Entries provided:
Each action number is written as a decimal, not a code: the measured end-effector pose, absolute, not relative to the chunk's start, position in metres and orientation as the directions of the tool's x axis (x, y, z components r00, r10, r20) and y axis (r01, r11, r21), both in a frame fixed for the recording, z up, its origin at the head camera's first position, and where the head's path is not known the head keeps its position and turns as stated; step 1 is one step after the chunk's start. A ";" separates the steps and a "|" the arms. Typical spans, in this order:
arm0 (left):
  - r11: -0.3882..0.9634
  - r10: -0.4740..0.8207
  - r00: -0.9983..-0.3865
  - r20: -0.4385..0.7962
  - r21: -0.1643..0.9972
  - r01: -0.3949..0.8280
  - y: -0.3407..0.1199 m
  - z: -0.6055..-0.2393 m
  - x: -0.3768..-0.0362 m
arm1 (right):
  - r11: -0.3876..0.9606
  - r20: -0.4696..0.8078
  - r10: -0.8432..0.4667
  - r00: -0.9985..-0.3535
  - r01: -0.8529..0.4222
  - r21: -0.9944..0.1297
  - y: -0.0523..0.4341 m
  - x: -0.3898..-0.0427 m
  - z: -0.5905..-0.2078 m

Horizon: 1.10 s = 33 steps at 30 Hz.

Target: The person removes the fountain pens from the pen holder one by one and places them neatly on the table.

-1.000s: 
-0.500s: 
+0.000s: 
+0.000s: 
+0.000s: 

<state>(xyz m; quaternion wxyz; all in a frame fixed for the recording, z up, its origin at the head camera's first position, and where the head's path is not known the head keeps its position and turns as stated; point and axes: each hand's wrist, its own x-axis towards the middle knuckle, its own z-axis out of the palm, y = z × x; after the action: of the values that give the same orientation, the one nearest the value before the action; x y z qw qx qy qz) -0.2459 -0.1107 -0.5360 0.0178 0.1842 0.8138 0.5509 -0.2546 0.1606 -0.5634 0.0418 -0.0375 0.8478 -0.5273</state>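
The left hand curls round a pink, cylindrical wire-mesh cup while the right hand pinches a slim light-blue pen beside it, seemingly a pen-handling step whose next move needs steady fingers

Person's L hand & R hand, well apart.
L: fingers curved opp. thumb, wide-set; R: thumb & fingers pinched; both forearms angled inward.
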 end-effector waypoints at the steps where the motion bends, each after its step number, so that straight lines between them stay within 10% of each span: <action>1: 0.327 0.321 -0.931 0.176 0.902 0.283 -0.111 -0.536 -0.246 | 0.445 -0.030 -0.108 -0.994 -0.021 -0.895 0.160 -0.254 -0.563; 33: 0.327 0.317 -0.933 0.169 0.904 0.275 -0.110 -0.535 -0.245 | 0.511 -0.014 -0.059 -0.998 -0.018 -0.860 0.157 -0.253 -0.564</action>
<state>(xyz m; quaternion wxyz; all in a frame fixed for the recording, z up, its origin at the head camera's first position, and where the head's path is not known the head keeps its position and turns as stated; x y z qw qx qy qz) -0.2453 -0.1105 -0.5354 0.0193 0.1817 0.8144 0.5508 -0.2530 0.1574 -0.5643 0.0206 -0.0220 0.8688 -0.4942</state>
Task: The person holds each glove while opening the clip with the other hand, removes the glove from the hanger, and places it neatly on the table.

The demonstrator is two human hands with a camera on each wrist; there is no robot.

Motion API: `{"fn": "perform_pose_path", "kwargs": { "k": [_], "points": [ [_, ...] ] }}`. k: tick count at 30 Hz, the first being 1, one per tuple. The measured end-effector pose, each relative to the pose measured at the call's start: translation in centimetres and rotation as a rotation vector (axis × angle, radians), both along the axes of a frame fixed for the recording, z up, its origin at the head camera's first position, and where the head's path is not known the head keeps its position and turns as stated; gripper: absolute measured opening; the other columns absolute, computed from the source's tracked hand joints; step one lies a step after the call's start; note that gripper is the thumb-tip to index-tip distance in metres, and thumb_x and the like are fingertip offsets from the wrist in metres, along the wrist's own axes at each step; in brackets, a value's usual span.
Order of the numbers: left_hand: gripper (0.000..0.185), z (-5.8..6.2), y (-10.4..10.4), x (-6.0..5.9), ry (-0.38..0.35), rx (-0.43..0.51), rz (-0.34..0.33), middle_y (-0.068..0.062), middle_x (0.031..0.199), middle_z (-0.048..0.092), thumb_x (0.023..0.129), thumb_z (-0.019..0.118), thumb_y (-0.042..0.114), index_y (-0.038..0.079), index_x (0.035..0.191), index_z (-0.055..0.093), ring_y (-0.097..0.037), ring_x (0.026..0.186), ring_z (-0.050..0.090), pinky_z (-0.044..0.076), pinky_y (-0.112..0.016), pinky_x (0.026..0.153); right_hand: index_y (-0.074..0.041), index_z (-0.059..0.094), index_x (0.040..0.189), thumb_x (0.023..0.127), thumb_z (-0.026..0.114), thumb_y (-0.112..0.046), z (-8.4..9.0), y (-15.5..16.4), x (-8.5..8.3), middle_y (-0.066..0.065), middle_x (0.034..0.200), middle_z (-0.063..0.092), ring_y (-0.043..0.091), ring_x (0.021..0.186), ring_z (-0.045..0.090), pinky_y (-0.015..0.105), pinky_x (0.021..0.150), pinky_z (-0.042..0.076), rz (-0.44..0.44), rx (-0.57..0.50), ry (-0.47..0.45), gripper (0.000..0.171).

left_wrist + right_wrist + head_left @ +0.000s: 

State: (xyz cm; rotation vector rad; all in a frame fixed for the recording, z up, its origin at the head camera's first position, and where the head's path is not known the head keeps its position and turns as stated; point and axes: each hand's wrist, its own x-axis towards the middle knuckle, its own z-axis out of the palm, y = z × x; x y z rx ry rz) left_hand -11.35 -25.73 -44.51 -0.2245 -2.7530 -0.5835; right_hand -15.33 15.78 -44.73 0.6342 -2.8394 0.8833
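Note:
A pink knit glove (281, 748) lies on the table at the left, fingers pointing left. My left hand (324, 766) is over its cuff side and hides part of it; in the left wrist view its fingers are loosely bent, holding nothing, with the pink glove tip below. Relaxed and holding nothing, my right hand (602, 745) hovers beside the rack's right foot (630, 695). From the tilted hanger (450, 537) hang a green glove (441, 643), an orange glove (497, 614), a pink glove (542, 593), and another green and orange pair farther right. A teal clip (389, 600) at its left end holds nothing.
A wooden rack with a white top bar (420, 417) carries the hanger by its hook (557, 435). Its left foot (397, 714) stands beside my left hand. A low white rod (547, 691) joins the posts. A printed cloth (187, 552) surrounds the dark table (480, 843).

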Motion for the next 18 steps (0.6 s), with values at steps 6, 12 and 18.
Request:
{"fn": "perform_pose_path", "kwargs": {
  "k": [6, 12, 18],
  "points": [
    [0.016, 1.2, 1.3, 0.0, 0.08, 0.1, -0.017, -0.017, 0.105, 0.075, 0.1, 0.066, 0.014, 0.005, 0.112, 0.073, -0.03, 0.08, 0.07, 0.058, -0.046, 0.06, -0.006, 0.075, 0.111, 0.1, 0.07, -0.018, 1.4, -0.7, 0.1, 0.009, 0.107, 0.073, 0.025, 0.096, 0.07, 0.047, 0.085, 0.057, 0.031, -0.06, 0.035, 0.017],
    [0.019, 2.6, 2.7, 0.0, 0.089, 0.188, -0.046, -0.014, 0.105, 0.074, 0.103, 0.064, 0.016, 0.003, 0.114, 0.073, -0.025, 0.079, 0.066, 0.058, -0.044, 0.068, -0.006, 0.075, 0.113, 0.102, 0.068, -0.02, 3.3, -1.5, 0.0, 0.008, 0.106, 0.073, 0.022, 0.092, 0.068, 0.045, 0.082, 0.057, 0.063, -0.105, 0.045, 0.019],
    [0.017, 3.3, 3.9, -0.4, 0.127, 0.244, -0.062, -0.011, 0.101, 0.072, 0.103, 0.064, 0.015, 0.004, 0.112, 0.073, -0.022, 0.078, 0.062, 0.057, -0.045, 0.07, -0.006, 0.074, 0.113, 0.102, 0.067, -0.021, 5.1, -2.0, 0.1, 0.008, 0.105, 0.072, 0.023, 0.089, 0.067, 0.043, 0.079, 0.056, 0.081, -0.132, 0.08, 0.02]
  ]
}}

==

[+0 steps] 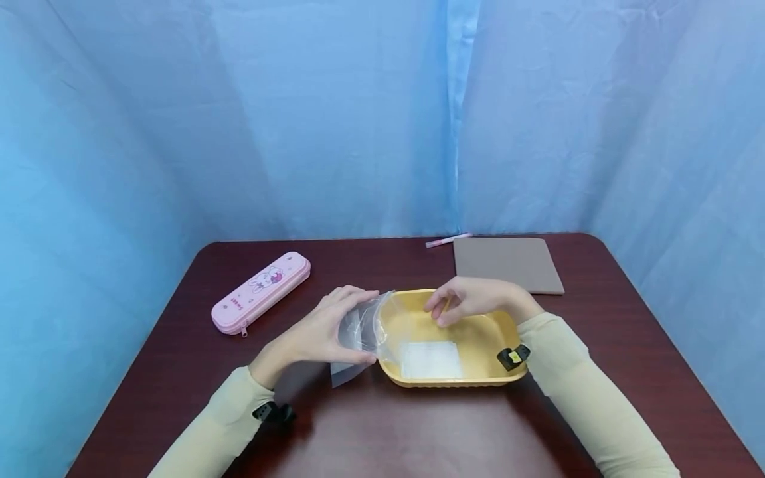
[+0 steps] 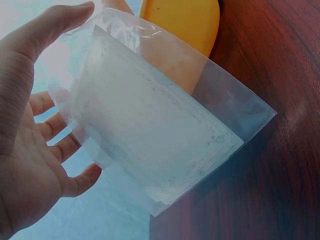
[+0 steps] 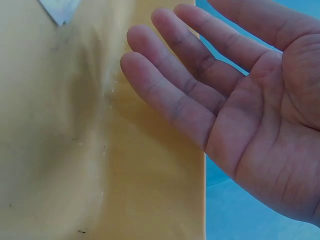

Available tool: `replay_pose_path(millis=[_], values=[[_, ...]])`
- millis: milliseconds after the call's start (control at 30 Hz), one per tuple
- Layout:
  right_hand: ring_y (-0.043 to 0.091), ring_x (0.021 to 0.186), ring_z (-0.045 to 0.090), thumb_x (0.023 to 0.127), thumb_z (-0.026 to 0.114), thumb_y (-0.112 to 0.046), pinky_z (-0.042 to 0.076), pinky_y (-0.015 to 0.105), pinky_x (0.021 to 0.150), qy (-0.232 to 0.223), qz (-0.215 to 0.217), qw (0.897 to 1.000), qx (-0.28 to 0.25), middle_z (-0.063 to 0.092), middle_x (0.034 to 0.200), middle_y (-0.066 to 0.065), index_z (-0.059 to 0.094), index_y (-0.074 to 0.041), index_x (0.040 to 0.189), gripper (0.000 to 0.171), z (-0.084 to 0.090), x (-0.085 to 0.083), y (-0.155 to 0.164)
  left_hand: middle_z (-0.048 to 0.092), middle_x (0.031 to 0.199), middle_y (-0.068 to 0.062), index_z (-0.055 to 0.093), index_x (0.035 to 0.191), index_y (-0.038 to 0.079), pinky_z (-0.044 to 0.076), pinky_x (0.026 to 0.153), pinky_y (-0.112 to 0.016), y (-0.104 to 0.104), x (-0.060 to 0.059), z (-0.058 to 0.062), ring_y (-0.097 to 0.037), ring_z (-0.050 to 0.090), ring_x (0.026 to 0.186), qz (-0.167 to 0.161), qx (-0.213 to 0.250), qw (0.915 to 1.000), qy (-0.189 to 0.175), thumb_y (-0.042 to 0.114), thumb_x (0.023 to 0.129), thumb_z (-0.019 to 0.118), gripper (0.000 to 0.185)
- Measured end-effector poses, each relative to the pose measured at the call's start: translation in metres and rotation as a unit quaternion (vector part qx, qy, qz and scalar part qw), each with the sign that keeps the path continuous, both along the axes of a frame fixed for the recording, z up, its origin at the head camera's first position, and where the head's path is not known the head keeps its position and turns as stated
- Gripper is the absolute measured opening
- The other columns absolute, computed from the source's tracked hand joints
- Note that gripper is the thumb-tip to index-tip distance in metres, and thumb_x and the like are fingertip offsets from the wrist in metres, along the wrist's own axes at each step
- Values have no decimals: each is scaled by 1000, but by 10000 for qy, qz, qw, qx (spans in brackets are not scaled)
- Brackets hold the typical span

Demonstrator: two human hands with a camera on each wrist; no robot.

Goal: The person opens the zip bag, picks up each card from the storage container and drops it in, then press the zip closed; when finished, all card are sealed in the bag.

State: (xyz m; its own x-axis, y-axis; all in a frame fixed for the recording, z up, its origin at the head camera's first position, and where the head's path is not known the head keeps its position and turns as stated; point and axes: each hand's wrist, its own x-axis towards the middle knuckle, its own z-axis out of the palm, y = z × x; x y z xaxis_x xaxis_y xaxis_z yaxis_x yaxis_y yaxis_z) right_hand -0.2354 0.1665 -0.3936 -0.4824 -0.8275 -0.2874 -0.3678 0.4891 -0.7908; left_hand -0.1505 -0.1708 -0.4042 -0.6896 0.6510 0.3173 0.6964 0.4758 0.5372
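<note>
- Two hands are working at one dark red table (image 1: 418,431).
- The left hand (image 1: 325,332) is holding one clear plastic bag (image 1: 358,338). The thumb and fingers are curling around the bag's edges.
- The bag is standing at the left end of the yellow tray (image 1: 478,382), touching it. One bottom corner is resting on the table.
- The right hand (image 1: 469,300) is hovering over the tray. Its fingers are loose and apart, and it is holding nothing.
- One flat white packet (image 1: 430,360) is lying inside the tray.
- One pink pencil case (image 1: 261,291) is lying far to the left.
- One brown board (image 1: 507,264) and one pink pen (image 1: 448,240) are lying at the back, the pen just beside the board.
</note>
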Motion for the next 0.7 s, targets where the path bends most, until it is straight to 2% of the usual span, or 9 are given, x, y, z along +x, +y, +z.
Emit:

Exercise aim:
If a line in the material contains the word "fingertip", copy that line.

Expected output:
Motion API: `{"fn": "perform_pose_path", "kwargs": { "k": [_], "points": [ [_, ...] ] }}`. k: tick count at 30 Hz, the first being 1, one per tuple. The measured end-effector pose, each relative to the pose measured at the call's start: translation in centimetres and rotation as a rotation vector (axis × angle, radians), both along the axes of a frame fixed for the recording, z up, its origin at the head camera's first position, and where the head's path is not known the head keeps its position and turns as stated; gripper: absolute measured opening; the other columns absolute, computed from the source's tracked hand joints; step one lies a step after the call's start; note that gripper is the thumb-tip to index-tip distance in metres, and thumb_x and the like are fingertip offsets from the wrist in metres, along the wrist's own axes at each step; in brackets, a value's usual span.
- Note that gripper is the thumb-tip to index-tip distance in metres, and thumb_x and the like are fingertip offsets from the wrist in metres, along the wrist's own axes at each step

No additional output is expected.